__Problem details__
Repeat the listing below verbatim, without its images.

----

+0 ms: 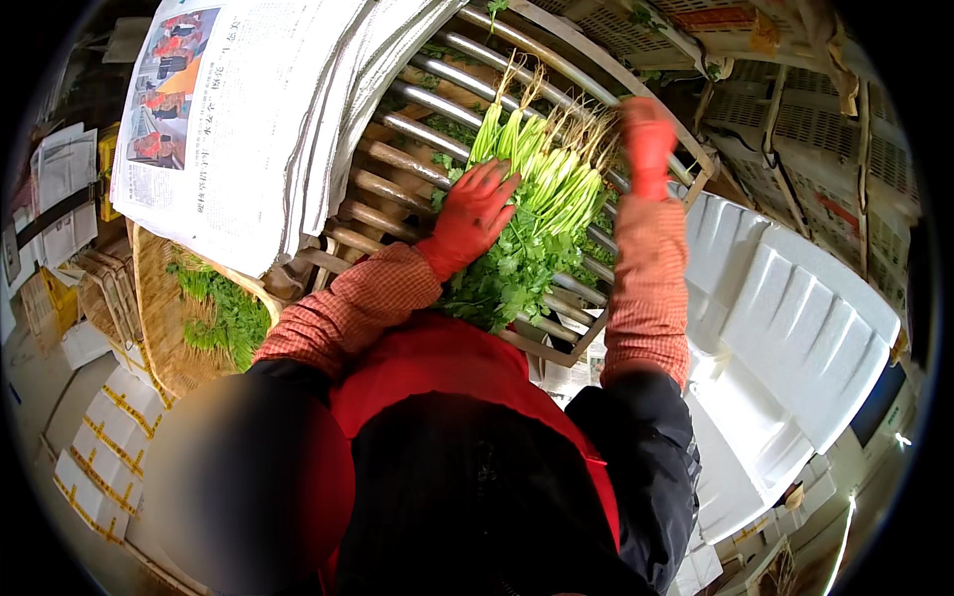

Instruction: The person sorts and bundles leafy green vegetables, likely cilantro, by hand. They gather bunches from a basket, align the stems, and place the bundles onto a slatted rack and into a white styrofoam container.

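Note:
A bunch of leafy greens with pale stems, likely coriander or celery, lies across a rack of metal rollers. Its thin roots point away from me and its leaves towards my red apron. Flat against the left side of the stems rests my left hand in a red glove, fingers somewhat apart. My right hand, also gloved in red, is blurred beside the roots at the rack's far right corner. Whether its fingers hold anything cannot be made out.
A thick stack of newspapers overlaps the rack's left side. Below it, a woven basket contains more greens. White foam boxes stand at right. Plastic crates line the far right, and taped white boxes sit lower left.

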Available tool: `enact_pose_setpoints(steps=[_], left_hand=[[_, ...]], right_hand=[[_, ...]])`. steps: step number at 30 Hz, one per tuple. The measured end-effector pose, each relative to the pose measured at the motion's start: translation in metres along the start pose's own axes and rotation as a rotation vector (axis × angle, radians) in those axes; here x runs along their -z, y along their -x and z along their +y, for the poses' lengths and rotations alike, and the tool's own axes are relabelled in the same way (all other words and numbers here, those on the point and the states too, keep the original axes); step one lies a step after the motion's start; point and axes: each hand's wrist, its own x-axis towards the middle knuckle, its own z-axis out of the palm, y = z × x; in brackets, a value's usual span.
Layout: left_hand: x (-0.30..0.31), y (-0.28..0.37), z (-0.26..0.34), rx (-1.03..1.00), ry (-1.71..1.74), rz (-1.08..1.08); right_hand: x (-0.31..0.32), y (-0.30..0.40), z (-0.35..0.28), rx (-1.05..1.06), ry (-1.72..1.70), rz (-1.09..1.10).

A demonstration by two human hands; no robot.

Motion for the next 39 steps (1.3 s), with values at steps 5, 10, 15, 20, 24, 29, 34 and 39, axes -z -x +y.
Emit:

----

__Your solution__
+0 ms: 

Instruction: The person sorts and bundles leafy green vegetables, likely cilantro, by hand. They gather bunches from a basket, align the stems, and place the bundles onto a slatted rack and into a white styrofoam container.

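Note:
A bunch of leafy greens with pale stems, likely coriander or celery, lies across a rack of metal rollers. Its thin roots point away from me and its leaves towards my red apron. Flat against the left side of the stems rests my left hand in a red glove, fingers somewhat apart. My right hand, also gloved in red, is blurred beside the roots at the rack's far right corner. Whether its fingers hold anything cannot be made out.
A thick stack of newspapers overlaps the rack's left side. Below it, a woven basket contains more greens. White foam boxes stand at right. Plastic crates line the far right, and taped white boxes sit lower left.
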
Available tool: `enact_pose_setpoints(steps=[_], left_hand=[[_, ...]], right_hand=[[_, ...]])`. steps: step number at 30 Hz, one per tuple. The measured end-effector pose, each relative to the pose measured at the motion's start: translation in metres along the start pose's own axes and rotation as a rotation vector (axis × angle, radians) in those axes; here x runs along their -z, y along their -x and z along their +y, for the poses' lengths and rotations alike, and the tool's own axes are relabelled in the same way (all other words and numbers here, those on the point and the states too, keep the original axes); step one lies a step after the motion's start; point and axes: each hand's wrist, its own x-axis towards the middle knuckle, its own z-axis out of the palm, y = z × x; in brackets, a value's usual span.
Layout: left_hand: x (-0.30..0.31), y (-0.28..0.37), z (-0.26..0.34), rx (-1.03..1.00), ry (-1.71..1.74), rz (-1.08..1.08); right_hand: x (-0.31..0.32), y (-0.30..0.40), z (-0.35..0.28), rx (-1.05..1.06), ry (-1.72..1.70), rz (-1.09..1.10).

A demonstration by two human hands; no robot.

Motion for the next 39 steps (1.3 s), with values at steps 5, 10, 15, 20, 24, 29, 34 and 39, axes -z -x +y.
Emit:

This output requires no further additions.